Your job is to return every line in the data holding the string "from".

- Opening Delimiter -

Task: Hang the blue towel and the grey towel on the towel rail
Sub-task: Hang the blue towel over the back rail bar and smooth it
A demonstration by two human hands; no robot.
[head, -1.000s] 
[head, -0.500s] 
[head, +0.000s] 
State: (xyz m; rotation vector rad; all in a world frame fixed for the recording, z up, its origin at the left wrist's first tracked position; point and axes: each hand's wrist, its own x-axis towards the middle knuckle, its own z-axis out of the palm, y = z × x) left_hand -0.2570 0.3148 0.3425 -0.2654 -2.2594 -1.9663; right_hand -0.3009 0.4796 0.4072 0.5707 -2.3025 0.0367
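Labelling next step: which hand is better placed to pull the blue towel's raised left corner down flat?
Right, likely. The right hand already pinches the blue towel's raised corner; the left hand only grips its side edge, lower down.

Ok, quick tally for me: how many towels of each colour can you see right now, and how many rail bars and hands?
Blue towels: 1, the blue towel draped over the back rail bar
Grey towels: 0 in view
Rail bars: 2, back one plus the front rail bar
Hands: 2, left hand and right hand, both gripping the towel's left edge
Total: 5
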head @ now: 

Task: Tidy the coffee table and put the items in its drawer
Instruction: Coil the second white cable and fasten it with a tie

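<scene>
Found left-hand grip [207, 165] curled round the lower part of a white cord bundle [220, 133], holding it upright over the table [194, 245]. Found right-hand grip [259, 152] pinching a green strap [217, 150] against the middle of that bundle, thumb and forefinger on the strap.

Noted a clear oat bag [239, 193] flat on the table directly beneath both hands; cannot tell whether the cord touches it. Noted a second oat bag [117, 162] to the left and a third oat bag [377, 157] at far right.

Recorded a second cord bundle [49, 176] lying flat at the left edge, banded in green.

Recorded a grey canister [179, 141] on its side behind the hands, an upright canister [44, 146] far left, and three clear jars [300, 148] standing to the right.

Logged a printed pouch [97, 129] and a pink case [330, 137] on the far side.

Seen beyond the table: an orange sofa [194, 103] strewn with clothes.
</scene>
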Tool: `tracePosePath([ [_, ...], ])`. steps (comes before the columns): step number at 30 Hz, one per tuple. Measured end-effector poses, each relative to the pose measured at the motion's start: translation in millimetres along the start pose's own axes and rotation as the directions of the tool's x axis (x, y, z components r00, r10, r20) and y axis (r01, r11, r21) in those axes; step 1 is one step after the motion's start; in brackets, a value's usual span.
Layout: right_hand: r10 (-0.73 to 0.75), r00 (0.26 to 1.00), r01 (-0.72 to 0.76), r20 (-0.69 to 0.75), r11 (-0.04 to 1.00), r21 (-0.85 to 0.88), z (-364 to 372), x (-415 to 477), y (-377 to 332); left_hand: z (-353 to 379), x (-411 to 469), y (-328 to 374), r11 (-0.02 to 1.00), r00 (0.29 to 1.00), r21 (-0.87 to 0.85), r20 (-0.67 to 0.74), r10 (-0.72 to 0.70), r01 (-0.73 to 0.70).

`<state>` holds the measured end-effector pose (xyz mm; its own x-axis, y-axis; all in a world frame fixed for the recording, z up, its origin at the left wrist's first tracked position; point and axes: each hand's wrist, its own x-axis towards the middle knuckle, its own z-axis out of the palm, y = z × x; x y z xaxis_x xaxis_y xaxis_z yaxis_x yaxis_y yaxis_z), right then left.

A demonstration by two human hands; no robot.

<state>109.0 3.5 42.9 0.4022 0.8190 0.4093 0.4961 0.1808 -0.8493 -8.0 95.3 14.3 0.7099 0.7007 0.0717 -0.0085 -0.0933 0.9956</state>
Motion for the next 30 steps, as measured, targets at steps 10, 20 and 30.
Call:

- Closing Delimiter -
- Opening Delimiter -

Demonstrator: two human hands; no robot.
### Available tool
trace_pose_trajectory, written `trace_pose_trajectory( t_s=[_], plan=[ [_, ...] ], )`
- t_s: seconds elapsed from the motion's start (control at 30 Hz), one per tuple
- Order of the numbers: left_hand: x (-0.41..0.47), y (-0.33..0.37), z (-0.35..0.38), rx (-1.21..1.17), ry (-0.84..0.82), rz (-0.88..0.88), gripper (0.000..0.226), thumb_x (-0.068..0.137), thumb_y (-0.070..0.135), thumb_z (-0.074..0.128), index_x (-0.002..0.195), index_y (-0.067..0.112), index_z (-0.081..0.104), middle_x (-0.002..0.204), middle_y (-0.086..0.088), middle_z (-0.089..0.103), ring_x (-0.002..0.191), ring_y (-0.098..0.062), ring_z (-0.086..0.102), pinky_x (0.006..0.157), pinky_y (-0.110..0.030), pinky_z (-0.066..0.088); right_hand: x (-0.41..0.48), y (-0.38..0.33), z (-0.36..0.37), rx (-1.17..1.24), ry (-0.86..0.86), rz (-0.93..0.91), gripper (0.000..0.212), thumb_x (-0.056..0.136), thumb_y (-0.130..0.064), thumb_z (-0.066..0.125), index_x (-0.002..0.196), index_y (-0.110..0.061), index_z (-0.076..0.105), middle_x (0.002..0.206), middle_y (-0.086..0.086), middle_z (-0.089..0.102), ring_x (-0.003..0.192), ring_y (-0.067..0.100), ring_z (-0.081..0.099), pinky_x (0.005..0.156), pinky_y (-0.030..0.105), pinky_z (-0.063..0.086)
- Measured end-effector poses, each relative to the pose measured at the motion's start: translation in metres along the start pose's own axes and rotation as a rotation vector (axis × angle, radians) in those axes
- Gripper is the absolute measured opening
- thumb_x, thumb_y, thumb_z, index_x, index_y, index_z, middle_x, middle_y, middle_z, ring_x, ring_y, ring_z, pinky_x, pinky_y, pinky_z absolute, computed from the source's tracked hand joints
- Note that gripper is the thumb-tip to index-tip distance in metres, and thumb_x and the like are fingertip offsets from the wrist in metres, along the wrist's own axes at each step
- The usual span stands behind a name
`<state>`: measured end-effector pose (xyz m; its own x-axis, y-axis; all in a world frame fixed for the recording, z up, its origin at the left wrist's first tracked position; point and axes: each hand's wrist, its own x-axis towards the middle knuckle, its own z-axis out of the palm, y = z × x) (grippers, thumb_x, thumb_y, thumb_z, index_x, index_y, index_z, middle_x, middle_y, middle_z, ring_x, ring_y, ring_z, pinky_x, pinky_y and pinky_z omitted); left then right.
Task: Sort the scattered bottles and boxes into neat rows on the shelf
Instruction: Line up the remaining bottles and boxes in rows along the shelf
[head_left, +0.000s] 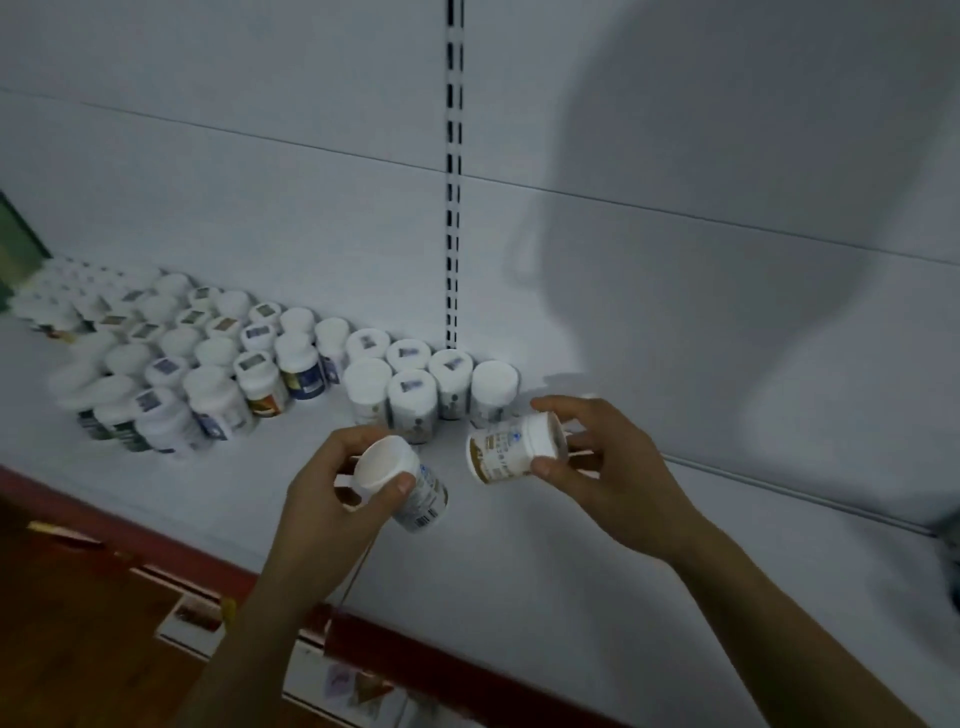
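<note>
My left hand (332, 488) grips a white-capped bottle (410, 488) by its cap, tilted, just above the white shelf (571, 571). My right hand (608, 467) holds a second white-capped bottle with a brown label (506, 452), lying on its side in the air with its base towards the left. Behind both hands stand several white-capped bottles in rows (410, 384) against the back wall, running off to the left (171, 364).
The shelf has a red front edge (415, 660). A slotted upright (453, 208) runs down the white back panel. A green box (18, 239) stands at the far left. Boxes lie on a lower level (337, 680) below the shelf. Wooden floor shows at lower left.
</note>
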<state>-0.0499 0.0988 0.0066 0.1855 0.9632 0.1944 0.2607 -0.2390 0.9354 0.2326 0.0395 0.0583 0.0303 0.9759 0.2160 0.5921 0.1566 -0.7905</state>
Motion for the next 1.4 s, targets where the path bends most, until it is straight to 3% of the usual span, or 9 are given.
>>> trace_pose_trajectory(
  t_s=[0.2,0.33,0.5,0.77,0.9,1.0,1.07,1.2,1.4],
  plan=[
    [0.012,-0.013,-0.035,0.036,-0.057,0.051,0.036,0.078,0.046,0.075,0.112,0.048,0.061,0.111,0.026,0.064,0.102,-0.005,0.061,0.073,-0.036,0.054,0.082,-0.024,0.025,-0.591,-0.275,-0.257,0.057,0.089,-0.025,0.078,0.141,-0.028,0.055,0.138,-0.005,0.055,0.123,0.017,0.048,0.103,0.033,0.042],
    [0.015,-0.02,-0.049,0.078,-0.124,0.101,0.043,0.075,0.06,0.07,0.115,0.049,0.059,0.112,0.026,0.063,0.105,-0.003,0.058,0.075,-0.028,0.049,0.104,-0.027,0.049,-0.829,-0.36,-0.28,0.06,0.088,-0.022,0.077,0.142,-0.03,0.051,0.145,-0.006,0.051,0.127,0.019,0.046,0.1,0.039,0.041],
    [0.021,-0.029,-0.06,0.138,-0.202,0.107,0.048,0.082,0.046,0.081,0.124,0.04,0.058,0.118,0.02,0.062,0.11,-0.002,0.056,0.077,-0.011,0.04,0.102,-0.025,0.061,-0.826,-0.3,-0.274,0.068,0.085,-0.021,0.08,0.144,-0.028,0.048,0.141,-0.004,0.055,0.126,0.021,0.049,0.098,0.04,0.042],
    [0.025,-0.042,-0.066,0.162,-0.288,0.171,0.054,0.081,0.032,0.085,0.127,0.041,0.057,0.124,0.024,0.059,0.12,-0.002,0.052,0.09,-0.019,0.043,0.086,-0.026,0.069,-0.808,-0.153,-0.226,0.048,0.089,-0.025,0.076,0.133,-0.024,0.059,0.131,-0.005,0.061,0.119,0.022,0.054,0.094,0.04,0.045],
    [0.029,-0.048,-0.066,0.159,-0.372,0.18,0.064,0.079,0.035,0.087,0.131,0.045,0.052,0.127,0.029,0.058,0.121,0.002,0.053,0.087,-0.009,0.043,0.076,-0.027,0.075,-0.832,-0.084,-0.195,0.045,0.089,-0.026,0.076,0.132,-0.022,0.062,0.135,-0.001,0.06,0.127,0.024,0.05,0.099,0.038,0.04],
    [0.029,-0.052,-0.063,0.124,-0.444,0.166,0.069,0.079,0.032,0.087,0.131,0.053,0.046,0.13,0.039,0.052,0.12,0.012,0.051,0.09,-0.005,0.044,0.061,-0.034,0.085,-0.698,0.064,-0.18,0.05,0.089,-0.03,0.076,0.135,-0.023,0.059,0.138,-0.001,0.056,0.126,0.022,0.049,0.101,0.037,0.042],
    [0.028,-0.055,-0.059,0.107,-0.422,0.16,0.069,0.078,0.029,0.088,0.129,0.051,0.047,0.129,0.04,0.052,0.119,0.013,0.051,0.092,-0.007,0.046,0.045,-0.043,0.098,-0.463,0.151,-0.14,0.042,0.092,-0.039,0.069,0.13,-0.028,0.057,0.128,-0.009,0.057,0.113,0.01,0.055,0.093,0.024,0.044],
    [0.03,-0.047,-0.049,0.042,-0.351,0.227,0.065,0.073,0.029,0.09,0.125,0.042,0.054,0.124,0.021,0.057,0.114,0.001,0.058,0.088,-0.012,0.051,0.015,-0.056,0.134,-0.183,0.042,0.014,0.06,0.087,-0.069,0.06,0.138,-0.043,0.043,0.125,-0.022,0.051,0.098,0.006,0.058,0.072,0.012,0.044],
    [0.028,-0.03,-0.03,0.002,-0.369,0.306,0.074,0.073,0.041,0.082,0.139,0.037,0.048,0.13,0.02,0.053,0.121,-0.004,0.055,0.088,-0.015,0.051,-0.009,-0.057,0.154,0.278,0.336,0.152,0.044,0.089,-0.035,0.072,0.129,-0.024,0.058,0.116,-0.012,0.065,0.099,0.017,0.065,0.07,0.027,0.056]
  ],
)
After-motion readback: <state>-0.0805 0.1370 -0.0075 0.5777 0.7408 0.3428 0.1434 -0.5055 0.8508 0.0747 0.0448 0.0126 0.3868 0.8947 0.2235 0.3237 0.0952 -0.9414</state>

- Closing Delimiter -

--- Task response ---
- t_s: seconds elapsed from the motion's start (control at 30 Hz), one per tuple
- thumb_x, thumb_y, thumb_z, index_x, index_y, index_z, middle_x, middle_y, middle_z, ring_x, ring_y, ring_z, pinky_x, pinky_y, pinky_z absolute, computed from the source's tracked hand joints
- Note that gripper is the thumb-tip to index-tip distance in metres, and thumb_x and the like are fingertip offsets from the wrist in metres, along the wrist's own axes at each step

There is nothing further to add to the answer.